* _What you will do_: Give again, unaltered, the lines of the listing below that run from the line having "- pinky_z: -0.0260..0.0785" through the line having "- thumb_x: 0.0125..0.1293".
##### Data extract #####
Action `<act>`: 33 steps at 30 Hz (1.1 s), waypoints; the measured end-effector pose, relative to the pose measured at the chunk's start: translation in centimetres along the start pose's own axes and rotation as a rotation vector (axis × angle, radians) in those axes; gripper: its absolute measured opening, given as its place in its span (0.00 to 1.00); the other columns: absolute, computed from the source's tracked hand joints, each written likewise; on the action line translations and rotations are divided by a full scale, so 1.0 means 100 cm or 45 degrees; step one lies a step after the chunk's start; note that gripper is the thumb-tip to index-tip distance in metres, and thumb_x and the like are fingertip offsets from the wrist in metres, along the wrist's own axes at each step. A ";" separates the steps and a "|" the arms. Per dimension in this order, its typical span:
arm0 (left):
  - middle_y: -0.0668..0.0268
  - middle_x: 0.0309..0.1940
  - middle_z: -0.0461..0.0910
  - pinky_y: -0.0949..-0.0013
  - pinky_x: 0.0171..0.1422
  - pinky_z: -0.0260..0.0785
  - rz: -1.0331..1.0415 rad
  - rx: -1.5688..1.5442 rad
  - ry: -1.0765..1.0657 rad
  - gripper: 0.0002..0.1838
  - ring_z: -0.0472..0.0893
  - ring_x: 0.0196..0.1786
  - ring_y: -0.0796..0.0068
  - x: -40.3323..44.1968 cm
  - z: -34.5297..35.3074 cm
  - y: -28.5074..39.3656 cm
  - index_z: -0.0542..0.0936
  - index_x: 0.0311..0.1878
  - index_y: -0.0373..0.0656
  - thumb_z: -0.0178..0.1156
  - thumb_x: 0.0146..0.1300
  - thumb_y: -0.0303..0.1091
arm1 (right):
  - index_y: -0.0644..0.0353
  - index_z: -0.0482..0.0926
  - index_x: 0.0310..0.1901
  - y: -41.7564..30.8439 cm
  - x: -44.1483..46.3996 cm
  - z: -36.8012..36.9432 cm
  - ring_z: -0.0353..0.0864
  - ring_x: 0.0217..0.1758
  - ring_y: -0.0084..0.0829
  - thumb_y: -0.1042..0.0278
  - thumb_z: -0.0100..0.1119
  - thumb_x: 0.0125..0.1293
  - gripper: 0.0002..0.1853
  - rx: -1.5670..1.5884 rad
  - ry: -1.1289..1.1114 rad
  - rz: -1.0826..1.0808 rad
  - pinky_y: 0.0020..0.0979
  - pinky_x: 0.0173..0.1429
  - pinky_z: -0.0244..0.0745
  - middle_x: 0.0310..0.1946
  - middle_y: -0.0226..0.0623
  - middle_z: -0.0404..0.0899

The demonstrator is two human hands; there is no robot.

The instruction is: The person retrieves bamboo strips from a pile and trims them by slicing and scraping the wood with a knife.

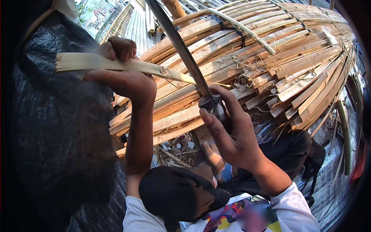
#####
* _Written reply_:
  - pinky_z: -0.0260..0.0785
  - rz: -1.0331..1.0415 rad
  - rx: -1.5688..1.5442 rad
  - ry: -1.0765..1.0657 rad
  - gripper: 0.0002..0.1838
  - ring_z: -0.0472..0.0893
  - ring_x: 0.0196..0.1786
  - ring_y: -0.0796..0.0068
  - x: -40.3323..44.1968 cm
  - z: -34.5297..35.3074 cm
  - y: -28.5074..39.3656 cm
  - index_z: -0.0542..0.0936
  - index_x: 0.0311..0.1878
  - index_y: -0.0373..0.0656
  - thumb_z: -0.0178..0.1156
  - thumb_x: 0.0146..0.1300
  - thumb_y: -0.0303..0.1091
arm1 (right):
  - index_y: -0.0644..0.0353
  - index_z: -0.0482..0.0926
  - index_x: 0.0310..0.1901
  - y: -41.7564..30.8439 cm
  - x: -44.1483..46.3996 cm
  - z: -36.8012..36.9432 cm
  - ring_z: -0.0353..0.0864
  - ring_x: 0.0217..0.1758
  - ring_y: -0.0084..0.0829
  - thumb_y: -0.1042..0.0278
  - thumb_z: -0.0100..0.1119
  - thumb_x: 0.0125..0.1293

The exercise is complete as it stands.